#### WORK ORDER:
Scan the records for "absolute". Show the matching lines.

(Data excerpts)
****************

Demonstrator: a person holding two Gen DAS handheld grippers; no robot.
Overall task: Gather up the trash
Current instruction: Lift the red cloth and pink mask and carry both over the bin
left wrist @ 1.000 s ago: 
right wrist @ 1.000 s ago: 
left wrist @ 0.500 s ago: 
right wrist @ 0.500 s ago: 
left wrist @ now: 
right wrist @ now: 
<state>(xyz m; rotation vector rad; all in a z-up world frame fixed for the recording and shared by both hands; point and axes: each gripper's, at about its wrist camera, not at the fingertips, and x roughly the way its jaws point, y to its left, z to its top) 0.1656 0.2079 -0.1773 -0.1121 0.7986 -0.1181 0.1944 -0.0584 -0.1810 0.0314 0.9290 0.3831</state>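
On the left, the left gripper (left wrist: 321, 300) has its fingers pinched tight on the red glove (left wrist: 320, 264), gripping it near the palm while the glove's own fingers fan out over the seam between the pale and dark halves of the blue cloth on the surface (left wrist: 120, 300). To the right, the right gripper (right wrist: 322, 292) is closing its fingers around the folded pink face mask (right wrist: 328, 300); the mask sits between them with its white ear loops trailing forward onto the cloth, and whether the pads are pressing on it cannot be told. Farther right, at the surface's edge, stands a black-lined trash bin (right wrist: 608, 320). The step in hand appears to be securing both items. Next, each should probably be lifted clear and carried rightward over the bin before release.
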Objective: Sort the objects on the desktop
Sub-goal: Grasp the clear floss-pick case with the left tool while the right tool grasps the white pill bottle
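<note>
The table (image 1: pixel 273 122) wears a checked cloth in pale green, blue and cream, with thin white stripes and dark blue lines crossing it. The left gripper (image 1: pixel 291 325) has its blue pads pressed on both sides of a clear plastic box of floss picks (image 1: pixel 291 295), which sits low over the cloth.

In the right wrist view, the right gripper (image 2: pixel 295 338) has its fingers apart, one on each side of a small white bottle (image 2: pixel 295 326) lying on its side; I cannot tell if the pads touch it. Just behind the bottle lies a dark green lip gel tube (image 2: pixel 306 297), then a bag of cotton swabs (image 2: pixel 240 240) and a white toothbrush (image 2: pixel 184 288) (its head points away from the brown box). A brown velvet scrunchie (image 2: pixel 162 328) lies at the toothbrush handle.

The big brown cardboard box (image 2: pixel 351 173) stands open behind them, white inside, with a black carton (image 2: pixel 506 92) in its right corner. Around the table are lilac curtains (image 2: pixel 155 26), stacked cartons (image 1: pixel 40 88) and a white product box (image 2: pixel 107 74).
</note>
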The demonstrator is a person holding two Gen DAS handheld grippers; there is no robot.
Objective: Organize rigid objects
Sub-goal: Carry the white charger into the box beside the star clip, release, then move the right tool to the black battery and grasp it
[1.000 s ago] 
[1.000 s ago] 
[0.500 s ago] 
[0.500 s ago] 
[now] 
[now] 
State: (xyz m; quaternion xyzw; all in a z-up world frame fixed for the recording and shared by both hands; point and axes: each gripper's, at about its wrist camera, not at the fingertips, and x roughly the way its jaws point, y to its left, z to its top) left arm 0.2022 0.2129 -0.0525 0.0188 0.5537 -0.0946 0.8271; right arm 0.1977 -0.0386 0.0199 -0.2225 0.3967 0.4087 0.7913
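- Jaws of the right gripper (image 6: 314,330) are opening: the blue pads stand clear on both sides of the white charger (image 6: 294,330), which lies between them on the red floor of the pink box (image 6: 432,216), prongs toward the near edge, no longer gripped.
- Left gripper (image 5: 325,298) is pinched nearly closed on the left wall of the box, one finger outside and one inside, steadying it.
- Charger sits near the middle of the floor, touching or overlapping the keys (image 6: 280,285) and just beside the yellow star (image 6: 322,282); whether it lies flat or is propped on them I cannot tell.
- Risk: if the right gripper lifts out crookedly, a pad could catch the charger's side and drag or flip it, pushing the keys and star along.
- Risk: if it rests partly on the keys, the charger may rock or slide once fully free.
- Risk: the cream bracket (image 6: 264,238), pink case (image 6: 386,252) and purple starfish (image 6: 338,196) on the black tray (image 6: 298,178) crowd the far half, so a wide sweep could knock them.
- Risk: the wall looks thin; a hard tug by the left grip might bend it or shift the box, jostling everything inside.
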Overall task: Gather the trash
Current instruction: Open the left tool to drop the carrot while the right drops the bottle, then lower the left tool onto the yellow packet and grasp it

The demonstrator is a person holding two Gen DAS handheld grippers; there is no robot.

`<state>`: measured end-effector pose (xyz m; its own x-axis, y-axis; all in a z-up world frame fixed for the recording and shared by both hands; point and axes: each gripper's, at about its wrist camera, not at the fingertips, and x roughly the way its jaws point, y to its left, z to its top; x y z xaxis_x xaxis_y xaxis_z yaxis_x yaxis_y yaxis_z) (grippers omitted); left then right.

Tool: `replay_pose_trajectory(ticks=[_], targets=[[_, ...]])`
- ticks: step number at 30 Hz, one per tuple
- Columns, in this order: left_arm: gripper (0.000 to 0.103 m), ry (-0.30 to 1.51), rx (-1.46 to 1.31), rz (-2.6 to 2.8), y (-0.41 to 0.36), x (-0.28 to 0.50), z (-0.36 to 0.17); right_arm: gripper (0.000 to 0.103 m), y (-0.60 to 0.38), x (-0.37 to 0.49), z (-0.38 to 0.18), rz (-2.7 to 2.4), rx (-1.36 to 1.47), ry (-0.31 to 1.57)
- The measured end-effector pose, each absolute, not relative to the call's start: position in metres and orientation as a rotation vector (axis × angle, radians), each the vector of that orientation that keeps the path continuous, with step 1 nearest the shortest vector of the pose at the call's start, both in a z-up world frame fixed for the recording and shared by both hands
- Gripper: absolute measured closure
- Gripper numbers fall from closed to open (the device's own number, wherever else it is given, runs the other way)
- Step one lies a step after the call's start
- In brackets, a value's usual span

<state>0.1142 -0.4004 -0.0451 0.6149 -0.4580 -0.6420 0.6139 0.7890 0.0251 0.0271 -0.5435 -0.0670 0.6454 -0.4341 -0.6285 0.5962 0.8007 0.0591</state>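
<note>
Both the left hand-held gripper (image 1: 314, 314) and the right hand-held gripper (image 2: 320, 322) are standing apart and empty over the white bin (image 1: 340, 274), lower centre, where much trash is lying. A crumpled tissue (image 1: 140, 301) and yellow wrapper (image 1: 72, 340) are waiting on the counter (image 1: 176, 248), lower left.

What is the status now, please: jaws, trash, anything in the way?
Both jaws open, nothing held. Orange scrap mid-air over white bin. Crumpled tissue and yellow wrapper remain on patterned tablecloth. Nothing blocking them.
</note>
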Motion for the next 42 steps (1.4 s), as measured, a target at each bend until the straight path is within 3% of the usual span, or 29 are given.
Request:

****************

#### EXPECTED OUTPUT:
- The measured end-effector pose, each absolute, not relative to the call's start: position in metres and orientation as a rotation vector (axis × angle, radians), each the vector of that orientation that keeps the path continuous, with step 1 nearest the shortest vector of the pose at the call's start, both in a z-up world frame fixed for the recording and shared by both hands
- Gripper: absolute measured closure

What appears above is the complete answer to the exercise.